“I have no time to eat… to rest… to take a nap…. to relax…. to take it slow…”…
STOP!
Read this post to reclaim your time and your peace.
This is voice inside us that pushes us into rush, perfectionism and to-do-ism in the name of efficiency during a crisis is just a learned defensive self running scared. It is not reality and we need to detach from its panicky voice to reclaim our time and peace.
This voice belongs to an archetypal Inner Self that I call the Rush Whip. It pushes us beyond what is healthy or even possible for us right now. It paints a chaotic picture of the crisis, but it is lying. And we need to step back and recognize its lie so that we can regain authorship of our situation.
This is the voice of your egoic mind –which is afraid of the Unknown and therefore tries to control it. It does so by trying to use your logical mind to make lists, take actions and create plans. But because it is doing so from a state of panic, the thought are increasingly chaotic, fragmented and fear-based. You are up in the head trying to “figure it out” while downstairs your terrified totler is destroying the house!
You need to step back to detach from both, the Shadow of the Rush Whip and the scared Wounded Child. Then you need to step down into the body, acknowledge your feelings without the reactivity.

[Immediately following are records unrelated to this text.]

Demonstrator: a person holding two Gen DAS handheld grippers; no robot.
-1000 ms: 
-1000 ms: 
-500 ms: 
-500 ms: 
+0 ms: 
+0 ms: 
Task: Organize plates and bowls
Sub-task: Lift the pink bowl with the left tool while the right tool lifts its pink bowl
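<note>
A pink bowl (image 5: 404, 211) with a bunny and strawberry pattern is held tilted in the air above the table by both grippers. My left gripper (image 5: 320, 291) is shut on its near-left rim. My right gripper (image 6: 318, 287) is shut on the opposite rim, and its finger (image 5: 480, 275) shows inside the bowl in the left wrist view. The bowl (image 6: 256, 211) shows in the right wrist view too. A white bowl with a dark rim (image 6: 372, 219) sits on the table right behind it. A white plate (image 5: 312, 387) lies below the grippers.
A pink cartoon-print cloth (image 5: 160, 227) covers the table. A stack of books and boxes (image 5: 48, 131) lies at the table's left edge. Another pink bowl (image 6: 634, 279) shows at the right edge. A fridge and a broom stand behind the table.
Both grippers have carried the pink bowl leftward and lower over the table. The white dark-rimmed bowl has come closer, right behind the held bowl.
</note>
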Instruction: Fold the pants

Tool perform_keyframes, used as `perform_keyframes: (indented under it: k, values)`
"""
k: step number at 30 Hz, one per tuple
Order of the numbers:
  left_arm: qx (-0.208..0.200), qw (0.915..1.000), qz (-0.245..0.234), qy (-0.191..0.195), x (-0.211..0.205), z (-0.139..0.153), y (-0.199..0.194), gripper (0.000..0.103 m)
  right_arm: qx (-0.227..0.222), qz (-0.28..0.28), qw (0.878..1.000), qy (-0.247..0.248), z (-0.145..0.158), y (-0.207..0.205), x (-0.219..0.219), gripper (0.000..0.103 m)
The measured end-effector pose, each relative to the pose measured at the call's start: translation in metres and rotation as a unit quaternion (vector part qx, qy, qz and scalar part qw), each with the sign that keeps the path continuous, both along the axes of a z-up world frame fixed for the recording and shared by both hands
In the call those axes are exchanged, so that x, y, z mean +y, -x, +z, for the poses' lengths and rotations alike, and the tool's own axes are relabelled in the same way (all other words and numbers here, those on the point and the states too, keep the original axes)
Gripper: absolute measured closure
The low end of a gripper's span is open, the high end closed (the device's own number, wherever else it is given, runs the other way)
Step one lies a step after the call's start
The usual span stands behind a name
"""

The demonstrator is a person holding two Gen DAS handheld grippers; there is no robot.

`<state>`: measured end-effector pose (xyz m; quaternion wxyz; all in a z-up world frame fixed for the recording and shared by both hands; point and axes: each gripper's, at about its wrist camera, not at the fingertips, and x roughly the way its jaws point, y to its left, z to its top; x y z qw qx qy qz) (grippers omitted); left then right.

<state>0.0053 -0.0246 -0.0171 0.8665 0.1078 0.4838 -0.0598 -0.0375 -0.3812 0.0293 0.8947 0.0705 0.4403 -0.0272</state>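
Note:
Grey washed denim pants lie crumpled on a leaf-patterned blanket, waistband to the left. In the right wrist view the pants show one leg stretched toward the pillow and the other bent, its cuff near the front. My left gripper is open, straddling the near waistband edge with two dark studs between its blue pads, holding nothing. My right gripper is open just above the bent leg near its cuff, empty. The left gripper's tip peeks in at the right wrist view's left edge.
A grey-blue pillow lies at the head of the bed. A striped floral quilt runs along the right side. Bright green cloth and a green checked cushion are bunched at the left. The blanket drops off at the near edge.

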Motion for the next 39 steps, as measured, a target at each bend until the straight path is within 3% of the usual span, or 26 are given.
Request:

Now you can step out of the drama and think clearly.
Today I’m sharing shamanic insights and tools to reclaim your time, your calmness and your presence while you become more efficient and truly own your time.
Anxiety-whipping Acceleration
Know that you are not alone in this. The Rush Whip batters you into a state of anxiety and chronic stress. And it is a voice that has been exacerbated by the acceleration and consumer manipulation in our current culture, leading to a modern epidemic of auto-immune diseases.
It may even say “YOU have not time” which is a dead give away that it is a Shadow or Defensive Inner Self. These selves often talk in “you” in “shoulds” in “cant'” and in judgments.
The story that best shows you how to handle this happened some time ago when I was working with someone who was going through a family medical emergency; her sister suffering from a life-threatening condition where my client had to be there and make decisions to save her life.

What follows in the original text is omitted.